• WHAT THE TASK ASKS:
Each line with the word "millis" must appear in the answer, copied from the records.

----- RECORDS SUPPLIED -----

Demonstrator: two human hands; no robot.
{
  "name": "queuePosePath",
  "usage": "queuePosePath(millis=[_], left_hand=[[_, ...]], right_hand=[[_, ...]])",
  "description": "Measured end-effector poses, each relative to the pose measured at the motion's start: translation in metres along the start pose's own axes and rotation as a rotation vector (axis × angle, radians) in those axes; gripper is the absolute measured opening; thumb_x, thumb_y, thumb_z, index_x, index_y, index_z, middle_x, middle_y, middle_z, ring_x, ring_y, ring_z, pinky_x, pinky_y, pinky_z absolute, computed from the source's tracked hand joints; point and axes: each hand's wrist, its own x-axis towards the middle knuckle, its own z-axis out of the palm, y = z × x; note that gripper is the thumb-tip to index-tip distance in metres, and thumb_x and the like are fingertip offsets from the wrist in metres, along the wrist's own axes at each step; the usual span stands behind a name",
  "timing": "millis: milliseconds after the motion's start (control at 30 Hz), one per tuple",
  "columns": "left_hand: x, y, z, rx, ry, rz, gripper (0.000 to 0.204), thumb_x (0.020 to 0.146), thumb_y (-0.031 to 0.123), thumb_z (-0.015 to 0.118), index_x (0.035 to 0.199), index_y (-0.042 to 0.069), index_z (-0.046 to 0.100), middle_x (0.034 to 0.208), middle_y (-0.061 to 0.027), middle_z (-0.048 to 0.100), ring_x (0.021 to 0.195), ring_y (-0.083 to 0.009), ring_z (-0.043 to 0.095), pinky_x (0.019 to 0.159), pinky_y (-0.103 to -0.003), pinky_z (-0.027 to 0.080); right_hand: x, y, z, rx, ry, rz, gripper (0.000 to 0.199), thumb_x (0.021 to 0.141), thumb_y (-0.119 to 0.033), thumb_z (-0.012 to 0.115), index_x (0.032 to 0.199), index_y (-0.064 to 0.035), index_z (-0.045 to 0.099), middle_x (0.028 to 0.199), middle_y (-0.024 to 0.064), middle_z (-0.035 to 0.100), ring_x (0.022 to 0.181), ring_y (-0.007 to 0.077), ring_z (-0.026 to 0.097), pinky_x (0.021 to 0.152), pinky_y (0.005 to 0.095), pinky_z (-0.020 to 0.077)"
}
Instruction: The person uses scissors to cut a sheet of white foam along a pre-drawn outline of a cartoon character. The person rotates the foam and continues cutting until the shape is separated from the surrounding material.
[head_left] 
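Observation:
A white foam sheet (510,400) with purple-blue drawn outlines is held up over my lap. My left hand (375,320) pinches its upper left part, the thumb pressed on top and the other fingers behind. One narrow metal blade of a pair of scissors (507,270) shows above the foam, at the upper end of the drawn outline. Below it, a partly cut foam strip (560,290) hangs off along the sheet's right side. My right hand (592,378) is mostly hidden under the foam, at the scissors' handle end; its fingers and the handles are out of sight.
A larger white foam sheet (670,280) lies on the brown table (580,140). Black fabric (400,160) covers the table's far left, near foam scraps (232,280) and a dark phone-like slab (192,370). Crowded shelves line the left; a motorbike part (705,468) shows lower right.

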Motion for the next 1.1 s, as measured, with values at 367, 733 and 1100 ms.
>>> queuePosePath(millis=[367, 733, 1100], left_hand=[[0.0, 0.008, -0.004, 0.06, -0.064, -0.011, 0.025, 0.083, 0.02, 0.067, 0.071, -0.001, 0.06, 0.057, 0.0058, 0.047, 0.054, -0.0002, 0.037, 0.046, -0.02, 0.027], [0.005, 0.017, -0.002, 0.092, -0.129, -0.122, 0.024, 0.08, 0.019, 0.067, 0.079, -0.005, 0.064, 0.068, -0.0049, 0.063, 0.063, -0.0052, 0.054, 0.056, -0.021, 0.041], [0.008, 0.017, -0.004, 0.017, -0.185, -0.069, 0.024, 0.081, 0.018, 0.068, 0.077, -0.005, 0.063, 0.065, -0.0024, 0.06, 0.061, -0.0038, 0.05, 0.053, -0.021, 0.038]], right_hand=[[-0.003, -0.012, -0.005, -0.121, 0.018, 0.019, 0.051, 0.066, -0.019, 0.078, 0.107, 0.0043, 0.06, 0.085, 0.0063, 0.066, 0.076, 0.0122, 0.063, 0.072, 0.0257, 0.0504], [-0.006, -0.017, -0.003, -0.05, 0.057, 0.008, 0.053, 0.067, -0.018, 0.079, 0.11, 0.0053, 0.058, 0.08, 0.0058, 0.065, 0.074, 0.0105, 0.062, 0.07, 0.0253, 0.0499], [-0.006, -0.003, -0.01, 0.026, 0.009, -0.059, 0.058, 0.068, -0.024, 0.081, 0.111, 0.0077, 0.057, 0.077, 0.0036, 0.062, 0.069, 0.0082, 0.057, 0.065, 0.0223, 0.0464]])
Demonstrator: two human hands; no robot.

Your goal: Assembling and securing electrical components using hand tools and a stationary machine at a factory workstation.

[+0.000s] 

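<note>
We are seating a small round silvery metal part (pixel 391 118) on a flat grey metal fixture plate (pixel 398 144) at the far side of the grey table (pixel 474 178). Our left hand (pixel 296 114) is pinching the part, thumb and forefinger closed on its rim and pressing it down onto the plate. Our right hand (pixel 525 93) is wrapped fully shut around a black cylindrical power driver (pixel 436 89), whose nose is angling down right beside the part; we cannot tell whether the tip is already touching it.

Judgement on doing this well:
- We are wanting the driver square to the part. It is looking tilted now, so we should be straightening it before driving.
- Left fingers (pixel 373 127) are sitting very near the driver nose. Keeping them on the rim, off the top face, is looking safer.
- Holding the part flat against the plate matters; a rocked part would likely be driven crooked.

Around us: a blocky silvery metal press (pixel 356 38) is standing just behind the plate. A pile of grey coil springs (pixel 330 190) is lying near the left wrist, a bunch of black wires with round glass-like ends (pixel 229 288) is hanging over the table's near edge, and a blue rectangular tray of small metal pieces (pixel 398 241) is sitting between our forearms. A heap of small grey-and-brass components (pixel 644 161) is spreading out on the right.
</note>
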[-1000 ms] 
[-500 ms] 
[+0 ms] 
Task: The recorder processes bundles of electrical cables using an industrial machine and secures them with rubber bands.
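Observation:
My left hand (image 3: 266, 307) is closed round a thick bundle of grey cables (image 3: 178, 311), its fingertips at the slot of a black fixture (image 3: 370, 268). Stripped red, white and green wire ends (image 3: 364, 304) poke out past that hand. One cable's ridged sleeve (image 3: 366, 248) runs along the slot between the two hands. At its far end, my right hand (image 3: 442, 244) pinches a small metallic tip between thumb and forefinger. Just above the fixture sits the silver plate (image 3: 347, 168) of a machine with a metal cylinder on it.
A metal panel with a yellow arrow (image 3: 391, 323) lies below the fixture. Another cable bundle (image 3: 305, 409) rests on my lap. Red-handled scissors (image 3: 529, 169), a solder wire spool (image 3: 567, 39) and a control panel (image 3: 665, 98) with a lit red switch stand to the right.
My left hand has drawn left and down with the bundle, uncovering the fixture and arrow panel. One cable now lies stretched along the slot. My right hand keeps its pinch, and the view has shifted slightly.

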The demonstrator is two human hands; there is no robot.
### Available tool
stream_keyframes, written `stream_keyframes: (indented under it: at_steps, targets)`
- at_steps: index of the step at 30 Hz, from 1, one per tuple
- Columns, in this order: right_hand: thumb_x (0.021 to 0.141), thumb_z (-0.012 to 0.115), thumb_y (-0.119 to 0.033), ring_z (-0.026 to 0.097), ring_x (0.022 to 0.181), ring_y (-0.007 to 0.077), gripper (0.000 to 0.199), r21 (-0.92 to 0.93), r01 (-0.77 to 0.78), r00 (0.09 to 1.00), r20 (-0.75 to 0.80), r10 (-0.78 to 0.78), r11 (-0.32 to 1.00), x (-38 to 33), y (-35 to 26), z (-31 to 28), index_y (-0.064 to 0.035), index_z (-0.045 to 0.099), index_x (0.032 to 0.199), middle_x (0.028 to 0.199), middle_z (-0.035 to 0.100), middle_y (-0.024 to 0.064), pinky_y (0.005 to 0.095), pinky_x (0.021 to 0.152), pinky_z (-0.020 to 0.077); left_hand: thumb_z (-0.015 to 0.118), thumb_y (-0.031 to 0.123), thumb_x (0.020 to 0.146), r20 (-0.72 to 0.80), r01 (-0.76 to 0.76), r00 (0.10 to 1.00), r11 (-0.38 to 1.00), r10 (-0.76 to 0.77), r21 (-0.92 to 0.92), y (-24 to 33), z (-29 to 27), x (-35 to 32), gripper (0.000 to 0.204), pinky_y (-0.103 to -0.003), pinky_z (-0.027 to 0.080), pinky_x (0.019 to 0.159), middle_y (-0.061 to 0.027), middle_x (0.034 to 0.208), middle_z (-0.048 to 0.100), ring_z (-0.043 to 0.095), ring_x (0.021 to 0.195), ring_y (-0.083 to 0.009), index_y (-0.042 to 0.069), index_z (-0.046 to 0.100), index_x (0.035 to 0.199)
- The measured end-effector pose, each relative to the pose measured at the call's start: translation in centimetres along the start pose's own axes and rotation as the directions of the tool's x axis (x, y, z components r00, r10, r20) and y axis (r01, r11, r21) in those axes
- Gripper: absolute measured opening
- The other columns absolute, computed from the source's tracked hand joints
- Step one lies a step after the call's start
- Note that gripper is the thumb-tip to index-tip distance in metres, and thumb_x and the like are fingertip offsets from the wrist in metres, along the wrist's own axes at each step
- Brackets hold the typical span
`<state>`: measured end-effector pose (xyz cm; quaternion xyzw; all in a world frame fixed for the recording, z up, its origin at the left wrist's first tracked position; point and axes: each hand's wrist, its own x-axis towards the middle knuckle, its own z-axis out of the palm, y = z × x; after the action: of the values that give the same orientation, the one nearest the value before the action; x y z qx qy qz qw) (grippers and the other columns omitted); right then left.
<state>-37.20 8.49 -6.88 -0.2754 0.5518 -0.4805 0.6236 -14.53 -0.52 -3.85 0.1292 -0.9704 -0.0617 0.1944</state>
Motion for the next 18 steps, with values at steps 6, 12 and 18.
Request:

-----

• SOLUTION FOR THIS EXERCISE:
  "usage": "queuePosePath(millis=[_], left_hand=[[_, ...]], right_hand=[[_, ...]])",
  "timing": "millis: milliseconds after the motion's start (control at 30 Hz), one per tuple",
>>> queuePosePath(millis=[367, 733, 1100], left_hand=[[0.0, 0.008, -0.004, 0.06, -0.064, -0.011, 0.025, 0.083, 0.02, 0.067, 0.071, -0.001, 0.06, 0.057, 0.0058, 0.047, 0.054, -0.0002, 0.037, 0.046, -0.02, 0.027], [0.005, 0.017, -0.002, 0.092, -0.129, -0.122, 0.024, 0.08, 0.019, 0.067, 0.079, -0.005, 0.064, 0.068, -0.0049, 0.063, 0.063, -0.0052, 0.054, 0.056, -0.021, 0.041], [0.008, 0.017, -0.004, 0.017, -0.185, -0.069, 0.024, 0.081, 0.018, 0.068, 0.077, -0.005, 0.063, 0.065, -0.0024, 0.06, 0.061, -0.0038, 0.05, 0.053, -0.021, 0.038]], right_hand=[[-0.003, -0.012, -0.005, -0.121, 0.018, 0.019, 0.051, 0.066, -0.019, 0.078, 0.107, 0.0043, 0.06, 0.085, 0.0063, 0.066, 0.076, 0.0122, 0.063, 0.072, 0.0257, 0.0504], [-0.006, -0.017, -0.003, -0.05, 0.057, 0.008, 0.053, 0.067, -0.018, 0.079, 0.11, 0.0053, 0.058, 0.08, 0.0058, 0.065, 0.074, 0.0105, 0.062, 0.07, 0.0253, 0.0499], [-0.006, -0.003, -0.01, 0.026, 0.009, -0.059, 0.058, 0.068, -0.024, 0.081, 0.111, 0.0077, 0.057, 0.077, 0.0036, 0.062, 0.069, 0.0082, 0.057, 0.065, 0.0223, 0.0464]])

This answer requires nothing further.